No entanto, é preciso salientar que Kierkegaard não considera a reflexão por si um mal,
ainda que ela seja uma categoria que se vincula imediatamente à abstração. O problema da era
presente é justamente o de uma estagnação na reflexão, o que caracteriza a indolência específica do
espírito de época, que posterga a urgência de uma escolha e adia portanto a tarefa fundamental da
própria reflexão, que não é senão o ético. Mas a figura do ético no pensamento de Kierkegaard traz
a figura da escolha como uma escolha absoluta que não pode ser outra que não a escolha de si
próprio. Escolher, em última instância, é sempre escolher a si mesmo. A tarefa reflexiva então se
transfigura num aprofundamento da subjetividade em si própria, mas não mais no sentido de
encontrar seu fundamento em si própria, como se se tratasse de uma situação de autonomia
determinada por uma razão abstrata.
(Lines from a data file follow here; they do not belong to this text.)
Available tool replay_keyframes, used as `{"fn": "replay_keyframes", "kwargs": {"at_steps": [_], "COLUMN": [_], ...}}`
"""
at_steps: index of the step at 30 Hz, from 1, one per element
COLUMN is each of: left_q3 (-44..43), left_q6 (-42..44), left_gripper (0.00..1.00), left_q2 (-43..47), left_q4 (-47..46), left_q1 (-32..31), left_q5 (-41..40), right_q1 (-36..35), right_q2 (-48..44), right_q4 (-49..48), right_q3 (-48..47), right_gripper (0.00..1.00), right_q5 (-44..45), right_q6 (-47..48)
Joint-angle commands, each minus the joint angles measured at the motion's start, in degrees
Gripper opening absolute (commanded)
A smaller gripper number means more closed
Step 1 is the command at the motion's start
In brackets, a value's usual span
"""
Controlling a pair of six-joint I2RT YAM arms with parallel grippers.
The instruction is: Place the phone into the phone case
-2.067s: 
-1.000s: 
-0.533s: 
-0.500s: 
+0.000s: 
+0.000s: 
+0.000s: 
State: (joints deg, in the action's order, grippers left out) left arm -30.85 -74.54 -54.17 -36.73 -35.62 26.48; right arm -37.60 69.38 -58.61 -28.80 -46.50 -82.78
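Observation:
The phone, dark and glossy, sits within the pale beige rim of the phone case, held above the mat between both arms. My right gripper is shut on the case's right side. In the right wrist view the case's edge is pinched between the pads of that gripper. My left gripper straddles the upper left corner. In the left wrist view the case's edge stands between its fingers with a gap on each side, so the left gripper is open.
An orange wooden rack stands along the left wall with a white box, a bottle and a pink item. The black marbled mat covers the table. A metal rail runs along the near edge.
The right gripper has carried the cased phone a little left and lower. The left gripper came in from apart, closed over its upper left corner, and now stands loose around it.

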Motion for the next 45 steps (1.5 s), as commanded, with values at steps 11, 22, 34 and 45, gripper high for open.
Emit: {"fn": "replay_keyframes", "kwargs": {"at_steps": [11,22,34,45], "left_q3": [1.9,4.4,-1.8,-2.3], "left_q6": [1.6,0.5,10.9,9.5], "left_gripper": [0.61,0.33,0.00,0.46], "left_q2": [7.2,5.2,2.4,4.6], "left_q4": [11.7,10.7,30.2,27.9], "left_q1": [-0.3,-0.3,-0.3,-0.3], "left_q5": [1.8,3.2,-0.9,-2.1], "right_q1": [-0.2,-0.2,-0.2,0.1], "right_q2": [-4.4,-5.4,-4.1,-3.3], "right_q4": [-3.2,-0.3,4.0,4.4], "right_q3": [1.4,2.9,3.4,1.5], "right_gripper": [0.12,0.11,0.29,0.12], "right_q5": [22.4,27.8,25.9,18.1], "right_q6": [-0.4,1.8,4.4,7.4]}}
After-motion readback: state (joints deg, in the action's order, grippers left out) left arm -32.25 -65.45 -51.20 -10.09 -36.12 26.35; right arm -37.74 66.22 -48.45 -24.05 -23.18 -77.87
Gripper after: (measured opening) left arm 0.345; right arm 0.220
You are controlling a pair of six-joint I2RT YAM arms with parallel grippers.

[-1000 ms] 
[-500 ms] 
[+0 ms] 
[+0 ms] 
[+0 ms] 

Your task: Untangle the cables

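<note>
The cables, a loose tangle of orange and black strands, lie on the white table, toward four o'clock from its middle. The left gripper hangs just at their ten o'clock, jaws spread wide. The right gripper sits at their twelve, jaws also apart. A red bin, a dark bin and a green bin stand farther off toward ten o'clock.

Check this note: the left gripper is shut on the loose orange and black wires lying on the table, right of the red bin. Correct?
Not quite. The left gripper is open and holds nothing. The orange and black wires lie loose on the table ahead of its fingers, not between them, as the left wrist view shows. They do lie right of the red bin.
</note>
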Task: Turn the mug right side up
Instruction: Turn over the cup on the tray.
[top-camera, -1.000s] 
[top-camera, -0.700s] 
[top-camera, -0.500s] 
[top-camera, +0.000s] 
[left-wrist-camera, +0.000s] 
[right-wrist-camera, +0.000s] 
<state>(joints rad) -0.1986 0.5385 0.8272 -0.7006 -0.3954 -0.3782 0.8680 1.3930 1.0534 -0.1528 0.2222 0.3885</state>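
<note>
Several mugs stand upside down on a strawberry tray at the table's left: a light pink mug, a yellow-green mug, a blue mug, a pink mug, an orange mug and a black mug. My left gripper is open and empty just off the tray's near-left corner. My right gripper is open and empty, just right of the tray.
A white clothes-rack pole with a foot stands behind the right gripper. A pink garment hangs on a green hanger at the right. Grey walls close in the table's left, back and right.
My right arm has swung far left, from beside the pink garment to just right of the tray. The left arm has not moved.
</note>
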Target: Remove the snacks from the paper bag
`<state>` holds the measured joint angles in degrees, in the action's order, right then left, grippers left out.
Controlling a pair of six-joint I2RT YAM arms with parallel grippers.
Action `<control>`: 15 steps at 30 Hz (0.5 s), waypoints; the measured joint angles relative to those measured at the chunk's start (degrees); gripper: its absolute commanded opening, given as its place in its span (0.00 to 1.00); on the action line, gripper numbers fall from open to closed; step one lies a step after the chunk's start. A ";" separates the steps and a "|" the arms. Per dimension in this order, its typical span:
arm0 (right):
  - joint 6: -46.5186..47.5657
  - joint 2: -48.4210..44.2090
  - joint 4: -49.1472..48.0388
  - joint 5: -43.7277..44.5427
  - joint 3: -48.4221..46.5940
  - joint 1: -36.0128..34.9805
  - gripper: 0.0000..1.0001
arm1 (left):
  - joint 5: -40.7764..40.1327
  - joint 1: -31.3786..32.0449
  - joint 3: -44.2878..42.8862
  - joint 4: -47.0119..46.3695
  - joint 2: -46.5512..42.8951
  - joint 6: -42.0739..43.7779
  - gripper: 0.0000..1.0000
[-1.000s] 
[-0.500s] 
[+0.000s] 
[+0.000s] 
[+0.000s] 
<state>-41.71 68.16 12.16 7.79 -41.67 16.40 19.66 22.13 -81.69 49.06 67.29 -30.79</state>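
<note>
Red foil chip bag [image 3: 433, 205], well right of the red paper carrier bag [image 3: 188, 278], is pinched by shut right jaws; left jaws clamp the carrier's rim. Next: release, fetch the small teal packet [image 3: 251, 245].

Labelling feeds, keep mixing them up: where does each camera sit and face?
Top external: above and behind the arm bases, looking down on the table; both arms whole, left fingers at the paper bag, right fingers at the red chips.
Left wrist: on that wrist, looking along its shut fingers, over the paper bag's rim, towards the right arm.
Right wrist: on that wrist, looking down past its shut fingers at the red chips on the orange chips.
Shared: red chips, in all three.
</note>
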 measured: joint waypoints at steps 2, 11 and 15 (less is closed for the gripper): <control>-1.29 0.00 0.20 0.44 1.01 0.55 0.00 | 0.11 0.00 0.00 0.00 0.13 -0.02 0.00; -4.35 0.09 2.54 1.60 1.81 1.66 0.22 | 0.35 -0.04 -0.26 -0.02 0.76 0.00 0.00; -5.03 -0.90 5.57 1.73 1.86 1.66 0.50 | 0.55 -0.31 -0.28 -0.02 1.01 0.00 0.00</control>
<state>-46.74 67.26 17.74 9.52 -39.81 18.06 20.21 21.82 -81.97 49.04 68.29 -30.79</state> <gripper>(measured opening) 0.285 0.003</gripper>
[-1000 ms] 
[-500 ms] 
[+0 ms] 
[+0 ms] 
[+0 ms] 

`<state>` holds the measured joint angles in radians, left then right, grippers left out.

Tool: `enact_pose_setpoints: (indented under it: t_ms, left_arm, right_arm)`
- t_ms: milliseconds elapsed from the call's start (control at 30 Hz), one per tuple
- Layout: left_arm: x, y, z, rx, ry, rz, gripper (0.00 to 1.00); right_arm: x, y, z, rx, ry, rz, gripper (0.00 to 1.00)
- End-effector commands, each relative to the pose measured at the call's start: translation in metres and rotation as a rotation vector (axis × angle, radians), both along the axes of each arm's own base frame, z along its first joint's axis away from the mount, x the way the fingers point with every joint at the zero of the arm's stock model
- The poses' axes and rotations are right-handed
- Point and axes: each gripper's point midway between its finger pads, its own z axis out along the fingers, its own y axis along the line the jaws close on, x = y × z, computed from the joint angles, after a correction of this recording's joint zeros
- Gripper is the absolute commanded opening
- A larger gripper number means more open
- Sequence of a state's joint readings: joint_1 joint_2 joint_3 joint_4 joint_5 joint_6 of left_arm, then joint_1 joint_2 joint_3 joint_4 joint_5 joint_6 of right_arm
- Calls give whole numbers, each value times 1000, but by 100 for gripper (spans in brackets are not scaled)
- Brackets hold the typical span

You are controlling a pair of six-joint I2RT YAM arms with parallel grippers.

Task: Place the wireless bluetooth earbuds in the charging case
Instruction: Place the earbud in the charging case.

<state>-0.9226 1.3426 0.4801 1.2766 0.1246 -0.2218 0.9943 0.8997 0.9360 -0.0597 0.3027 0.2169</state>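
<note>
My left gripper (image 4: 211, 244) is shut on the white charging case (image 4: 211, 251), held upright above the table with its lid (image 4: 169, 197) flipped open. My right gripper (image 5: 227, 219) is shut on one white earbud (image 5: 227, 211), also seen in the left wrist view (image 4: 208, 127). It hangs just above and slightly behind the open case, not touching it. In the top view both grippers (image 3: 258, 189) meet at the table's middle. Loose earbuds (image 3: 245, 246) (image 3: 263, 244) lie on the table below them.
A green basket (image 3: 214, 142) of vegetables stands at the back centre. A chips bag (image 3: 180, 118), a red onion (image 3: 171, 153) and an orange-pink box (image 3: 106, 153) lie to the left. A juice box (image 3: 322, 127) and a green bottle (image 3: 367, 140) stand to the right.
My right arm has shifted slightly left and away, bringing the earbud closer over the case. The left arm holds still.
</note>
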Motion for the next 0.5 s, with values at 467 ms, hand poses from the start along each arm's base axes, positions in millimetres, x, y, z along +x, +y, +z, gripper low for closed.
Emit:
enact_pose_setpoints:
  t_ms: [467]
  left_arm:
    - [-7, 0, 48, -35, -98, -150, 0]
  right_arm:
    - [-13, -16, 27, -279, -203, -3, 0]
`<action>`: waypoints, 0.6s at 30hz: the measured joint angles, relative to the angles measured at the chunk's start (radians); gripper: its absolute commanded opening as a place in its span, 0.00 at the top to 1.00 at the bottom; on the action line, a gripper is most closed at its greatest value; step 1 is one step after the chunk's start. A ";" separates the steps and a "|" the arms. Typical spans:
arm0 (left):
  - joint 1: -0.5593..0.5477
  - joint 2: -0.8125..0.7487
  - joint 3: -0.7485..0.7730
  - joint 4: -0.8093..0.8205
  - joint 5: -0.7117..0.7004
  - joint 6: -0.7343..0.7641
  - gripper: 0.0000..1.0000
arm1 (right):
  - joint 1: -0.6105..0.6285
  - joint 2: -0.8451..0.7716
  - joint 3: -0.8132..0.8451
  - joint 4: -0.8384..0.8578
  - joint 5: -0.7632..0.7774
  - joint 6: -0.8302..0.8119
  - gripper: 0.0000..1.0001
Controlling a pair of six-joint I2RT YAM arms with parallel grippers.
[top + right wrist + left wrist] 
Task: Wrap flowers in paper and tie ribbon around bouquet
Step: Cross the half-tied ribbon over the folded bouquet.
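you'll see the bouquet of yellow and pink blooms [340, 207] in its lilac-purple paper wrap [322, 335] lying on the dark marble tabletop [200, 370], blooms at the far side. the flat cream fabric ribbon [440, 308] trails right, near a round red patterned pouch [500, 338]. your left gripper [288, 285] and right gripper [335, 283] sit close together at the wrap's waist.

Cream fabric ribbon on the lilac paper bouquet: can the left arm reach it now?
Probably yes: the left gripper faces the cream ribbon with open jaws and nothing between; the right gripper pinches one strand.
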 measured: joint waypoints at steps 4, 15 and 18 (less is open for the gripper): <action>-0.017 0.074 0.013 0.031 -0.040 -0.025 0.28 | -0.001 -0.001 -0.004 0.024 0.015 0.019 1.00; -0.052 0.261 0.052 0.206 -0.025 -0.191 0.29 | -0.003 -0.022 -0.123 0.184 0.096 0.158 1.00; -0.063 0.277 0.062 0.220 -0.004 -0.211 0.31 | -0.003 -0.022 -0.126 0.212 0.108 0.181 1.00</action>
A tarefa da reflexão é aqui encontrar uma forma em que este
aprofundamento tome a forma de um tornar-se, de um devir – e nisso a reflexão deve incidir
duplamente sobre aquilo que se é e aquilo que se torna, o que não pode ocorrer sem uma elevação
mesma da potência da própria reflexão, ou seja, sem uma transcendência e sem uma fundação e um
repouso da subjetividade numa força maior do que ela própria. A mútua determinação do ser e do
vir-a-ser adere-se justamente ao caráter específico da escolha enquanto determinação e enquanto
atualidade: a forma ética da individualidade não pode portanto prescindir da operação de
duplicação, da dupla reflexão e da elevação da consciência acima de si mesma, ou seja, de uma
forma religiosa de transcendência.
Tornar-se indivíduo na era da reflexão – eis a tarefa da própria reflexão. Aqui já aparece o
redobramento ou a repetição kierkegaardiana. Note-se bem que, por se tratar de um movimento
dialético-reflexivo, a conformação passa ao largo do místico. No entanto, este movimento de
redobramento, a reflexão da reflexão como exigência da época, possui o caráter de um
aprofundamento na própria reflexão como um negativo que permeia os movimentos históricos da
própria época. O movimento paradoxal é um movimento de abandono extremo daquilo que mais
possui valor, ou seja, a verdade da subjetividade, o que deve ser perpetrado pela reflexão, mas
também o de recebê-la novamente na forma da graça e com valor eterno. Este último efeito a
reflexão não pode alcançar por si só, pois ela própria também é revertida e reintegrada à
subjetividade de forma reduplicada. Mas aqui ela aparece como justificada em sua tarefa, o que a
salva da condenação, juntamente com a própria subjetividade, a qual afundaria com ela na
dissolução absoluta, caso esta impossibilidade não fosse precisamente uma possibilidade.